## What you will do:
Please output exactly the part of the records below that opens with the line containing "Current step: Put" and closes with the line containing "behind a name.", both lines included, and nothing else.

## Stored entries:
•••

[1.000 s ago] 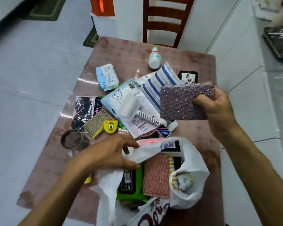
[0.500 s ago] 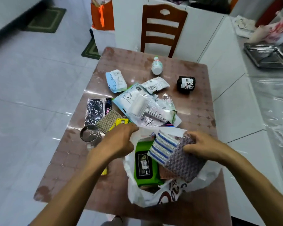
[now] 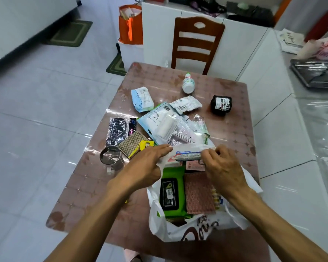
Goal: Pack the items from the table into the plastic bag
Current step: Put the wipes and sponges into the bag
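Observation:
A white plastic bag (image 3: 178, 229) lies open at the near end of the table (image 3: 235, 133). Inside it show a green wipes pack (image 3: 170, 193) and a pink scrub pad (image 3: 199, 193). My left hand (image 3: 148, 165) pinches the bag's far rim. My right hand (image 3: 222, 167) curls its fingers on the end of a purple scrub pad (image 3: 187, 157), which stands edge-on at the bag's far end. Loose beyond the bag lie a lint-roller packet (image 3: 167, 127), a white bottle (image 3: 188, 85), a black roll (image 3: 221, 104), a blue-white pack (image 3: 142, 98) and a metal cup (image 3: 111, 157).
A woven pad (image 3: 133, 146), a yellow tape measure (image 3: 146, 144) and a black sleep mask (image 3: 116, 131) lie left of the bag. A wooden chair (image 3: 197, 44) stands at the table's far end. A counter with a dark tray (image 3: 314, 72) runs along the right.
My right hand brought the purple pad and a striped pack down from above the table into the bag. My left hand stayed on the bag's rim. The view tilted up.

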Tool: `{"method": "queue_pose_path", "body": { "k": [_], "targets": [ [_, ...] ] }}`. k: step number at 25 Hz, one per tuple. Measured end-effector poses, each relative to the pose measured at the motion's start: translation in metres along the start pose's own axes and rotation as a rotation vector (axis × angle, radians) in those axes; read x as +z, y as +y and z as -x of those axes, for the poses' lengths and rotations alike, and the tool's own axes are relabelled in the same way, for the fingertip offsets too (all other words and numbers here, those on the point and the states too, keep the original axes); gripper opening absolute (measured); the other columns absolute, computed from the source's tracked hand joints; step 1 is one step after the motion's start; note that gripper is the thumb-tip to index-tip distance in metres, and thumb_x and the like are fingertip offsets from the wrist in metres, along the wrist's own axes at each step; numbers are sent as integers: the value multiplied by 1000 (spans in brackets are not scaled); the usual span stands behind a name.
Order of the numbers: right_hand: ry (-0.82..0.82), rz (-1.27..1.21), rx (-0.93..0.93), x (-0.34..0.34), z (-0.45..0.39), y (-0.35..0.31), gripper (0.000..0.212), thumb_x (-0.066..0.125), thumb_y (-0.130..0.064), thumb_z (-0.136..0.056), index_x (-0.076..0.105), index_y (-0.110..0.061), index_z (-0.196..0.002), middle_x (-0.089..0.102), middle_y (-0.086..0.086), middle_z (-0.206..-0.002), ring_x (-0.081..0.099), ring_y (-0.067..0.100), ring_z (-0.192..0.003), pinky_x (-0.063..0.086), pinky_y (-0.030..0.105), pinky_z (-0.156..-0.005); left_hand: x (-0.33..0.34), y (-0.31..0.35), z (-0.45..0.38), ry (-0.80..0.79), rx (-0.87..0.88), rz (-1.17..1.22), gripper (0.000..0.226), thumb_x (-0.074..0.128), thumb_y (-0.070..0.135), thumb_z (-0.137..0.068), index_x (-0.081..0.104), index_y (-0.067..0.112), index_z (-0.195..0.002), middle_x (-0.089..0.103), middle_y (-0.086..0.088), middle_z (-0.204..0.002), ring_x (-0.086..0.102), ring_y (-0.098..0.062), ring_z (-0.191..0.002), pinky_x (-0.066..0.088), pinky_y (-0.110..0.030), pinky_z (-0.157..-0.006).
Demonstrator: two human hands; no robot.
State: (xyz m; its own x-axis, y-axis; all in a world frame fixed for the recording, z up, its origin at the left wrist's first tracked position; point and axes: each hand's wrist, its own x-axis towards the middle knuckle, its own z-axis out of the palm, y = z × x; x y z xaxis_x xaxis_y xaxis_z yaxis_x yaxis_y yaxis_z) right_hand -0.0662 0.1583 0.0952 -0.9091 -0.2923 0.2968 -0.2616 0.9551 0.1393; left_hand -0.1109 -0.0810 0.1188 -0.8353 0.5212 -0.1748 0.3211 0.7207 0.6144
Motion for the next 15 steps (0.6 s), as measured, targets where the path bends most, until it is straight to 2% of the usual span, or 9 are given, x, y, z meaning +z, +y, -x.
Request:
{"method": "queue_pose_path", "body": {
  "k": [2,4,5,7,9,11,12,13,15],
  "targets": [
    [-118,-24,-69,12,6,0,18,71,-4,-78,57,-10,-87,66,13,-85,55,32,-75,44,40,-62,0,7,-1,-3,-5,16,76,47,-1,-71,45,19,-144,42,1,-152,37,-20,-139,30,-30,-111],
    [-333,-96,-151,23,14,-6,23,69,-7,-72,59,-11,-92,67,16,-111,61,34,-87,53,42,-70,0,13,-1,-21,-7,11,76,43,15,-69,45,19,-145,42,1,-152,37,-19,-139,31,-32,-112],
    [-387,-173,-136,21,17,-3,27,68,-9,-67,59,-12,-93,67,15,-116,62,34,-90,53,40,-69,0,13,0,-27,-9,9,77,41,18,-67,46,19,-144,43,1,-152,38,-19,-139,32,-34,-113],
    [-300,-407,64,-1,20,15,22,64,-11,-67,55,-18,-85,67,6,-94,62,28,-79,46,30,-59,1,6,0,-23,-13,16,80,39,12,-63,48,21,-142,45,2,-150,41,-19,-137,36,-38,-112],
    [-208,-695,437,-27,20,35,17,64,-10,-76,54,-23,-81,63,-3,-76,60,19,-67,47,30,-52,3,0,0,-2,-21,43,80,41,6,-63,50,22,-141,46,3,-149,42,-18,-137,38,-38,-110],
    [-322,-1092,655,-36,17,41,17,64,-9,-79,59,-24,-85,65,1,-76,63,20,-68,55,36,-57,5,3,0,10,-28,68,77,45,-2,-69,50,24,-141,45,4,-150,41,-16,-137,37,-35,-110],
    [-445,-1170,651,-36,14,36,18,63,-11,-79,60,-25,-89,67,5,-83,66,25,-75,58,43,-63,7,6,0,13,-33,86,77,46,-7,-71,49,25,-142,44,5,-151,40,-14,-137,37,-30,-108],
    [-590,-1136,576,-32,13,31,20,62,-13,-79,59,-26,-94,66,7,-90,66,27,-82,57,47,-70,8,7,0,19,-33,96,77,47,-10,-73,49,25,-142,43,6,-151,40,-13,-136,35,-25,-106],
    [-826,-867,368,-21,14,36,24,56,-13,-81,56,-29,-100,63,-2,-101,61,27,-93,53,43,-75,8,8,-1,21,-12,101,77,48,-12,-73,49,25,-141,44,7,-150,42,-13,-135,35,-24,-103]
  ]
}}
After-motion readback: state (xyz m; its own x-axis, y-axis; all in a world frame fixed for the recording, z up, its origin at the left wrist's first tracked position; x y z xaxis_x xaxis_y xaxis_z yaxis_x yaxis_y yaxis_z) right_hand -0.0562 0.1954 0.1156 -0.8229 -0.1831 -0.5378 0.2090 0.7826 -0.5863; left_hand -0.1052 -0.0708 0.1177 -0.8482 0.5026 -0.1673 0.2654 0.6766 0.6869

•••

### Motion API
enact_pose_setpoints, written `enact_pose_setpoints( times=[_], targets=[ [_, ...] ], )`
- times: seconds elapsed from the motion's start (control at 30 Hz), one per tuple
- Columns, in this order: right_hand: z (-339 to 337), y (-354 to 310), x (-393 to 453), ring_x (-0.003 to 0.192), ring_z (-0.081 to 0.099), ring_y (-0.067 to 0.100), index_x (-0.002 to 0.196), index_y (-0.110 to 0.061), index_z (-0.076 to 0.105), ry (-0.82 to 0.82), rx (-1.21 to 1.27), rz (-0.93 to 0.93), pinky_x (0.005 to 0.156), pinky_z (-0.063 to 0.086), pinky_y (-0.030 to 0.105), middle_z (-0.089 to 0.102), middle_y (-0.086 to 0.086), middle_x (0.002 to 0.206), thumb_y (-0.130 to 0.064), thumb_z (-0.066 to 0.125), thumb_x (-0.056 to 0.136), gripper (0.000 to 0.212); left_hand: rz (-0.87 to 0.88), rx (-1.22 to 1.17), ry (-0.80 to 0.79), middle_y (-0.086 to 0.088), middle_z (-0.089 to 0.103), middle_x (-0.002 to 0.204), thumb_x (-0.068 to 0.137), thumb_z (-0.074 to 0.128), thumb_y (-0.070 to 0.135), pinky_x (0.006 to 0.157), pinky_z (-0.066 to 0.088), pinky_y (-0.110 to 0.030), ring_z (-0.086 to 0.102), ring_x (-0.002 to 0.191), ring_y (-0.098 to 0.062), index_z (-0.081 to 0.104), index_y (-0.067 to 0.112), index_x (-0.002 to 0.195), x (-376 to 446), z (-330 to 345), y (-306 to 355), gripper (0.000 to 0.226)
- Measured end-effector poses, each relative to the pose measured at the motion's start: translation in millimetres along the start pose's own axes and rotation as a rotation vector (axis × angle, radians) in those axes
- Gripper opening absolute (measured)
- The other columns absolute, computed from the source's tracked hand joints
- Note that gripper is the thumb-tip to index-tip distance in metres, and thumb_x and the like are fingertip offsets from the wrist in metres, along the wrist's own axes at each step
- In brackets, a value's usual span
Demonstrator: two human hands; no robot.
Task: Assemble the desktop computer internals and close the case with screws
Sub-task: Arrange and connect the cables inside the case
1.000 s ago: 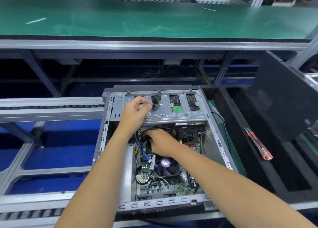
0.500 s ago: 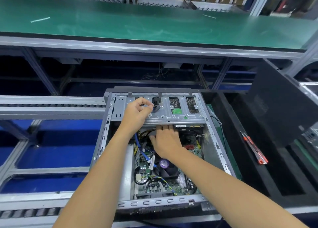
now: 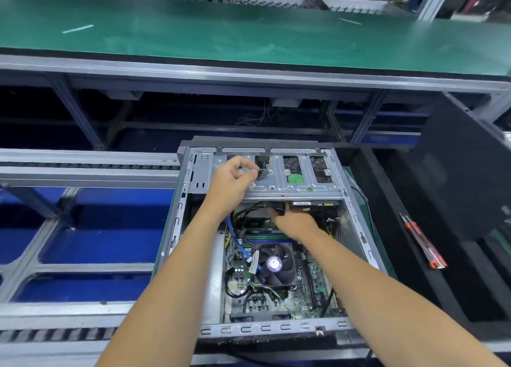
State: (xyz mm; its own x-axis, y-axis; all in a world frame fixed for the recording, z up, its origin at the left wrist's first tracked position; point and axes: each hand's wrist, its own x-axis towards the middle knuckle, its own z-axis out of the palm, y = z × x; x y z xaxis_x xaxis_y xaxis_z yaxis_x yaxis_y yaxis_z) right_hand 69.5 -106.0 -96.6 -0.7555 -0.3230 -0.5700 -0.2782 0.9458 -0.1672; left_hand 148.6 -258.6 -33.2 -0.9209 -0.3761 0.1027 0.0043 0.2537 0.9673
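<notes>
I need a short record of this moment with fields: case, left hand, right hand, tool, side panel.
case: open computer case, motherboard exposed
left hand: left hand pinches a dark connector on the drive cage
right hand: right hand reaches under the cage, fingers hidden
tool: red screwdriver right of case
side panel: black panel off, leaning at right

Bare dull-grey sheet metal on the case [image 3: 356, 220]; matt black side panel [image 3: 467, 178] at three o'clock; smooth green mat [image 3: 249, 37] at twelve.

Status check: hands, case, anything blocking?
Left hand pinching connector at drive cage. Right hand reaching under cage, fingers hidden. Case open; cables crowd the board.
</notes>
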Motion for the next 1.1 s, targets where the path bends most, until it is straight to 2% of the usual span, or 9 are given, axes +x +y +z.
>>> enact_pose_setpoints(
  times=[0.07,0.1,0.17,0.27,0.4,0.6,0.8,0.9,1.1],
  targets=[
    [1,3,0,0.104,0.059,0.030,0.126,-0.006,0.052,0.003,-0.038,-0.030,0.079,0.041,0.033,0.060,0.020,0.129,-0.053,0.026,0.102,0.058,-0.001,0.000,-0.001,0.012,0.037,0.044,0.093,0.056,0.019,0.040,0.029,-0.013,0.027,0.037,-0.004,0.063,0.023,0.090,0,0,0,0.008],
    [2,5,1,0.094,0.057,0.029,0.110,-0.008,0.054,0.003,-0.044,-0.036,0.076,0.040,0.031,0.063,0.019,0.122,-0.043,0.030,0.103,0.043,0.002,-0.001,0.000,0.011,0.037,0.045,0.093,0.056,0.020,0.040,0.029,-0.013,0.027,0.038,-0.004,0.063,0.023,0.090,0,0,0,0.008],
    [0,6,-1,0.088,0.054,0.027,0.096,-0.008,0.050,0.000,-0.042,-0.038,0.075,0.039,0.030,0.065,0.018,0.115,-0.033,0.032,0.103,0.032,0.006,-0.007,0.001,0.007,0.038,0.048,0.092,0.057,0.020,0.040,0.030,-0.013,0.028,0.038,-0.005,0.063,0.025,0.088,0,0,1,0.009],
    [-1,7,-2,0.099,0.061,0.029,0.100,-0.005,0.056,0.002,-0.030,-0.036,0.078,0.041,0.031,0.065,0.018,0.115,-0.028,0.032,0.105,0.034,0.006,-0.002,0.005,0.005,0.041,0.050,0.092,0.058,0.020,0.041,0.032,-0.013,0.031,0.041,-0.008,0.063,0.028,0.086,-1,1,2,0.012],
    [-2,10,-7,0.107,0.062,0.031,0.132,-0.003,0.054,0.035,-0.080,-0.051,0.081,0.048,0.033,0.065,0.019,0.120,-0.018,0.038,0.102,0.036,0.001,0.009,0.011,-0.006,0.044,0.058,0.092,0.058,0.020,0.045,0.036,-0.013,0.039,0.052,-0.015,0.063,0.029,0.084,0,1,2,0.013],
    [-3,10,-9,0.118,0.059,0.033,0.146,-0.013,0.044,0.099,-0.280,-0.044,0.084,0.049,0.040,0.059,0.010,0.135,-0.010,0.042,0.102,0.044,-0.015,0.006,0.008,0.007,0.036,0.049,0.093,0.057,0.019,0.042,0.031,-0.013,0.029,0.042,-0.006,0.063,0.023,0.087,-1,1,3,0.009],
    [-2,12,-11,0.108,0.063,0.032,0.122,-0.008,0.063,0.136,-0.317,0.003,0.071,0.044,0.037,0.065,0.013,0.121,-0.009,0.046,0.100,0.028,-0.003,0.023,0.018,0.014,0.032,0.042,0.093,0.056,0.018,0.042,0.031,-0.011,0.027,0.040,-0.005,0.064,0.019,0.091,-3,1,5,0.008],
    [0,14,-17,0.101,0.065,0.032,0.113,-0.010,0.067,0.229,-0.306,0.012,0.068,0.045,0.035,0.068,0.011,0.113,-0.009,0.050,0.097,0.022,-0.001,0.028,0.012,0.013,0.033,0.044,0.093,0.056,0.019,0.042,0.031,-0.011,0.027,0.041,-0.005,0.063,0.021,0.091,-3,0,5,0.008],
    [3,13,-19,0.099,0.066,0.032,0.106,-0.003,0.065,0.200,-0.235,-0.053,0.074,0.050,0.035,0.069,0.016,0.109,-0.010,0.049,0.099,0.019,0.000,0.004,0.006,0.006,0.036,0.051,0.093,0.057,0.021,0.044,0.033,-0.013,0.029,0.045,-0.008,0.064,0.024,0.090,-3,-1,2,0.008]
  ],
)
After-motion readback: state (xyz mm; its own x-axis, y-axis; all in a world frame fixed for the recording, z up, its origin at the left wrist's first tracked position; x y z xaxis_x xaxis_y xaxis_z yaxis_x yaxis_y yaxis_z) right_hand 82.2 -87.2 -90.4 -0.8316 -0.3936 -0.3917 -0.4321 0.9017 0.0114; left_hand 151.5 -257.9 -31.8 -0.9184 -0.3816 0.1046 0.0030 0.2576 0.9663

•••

## Result:
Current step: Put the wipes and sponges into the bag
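Observation:
A white plastic bag (image 3: 178, 229) lies open at the near end of the table (image 3: 235, 133). Inside it show a green wipes pack (image 3: 170, 193) and a pink scrub pad (image 3: 199, 193). My left hand (image 3: 148, 165) pinches the bag's far rim. My right hand (image 3: 222, 167) curls its fingers on the end of a purple scrub pad (image 3: 187, 157), which stands edge-on at the bag's far end. Loose beyond the bag lie a lint-roller packet (image 3: 167, 127), a white bottle (image 3: 188, 85), a black roll (image 3: 221, 104), a blue-white pack (image 3: 142, 98) and a metal cup (image 3: 111, 157).
A woven pad (image 3: 133, 146), a yellow tape measure (image 3: 146, 144) and a black sleep mask (image 3: 116, 131) lie left of the bag. A wooden chair (image 3: 197, 44) stands at the table's far end. A counter with a dark tray (image 3: 314, 72) runs along the right.
My right hand brought the purple pad and a striped pack down from above the table into the bag. My left hand stayed on the bag's rim. The view tilted up.
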
Tool: `{"method": "queue_pose_path", "body": { "k": [_], "targets": [ [_, ...] ] }}`. k: step number at 25 Hz, one per tuple. Measured end-effector poses, each relative to the pose measured at the motion's start: translation in metres along the start pose's own axes and rotation as a rotation vector (axis × angle, radians) in those axes; read x as +z, y as +y and z as -x of those axes, for the poses' lengths and rotations alike, and the tool's own axes are relabelled in the same way, for the fingertip offsets too (all other words and numbers here, those on the point and the states too, keep the original axes); gripper opening absolute (measured); the other columns absolute, computed from the source's tracked hand joints; step 1 is one step after the motion's start; note that gripper is the thumb-tip to index-tip distance in metres, and thumb_x and the like are fingertip offsets from the wrist in metres, along the wrist's own axes at each step; numbers are sent as integers: the value multiplied by 1000 (spans in brackets are not scaled); the usual span stands behind a name.

There is nothing more to add to this answer.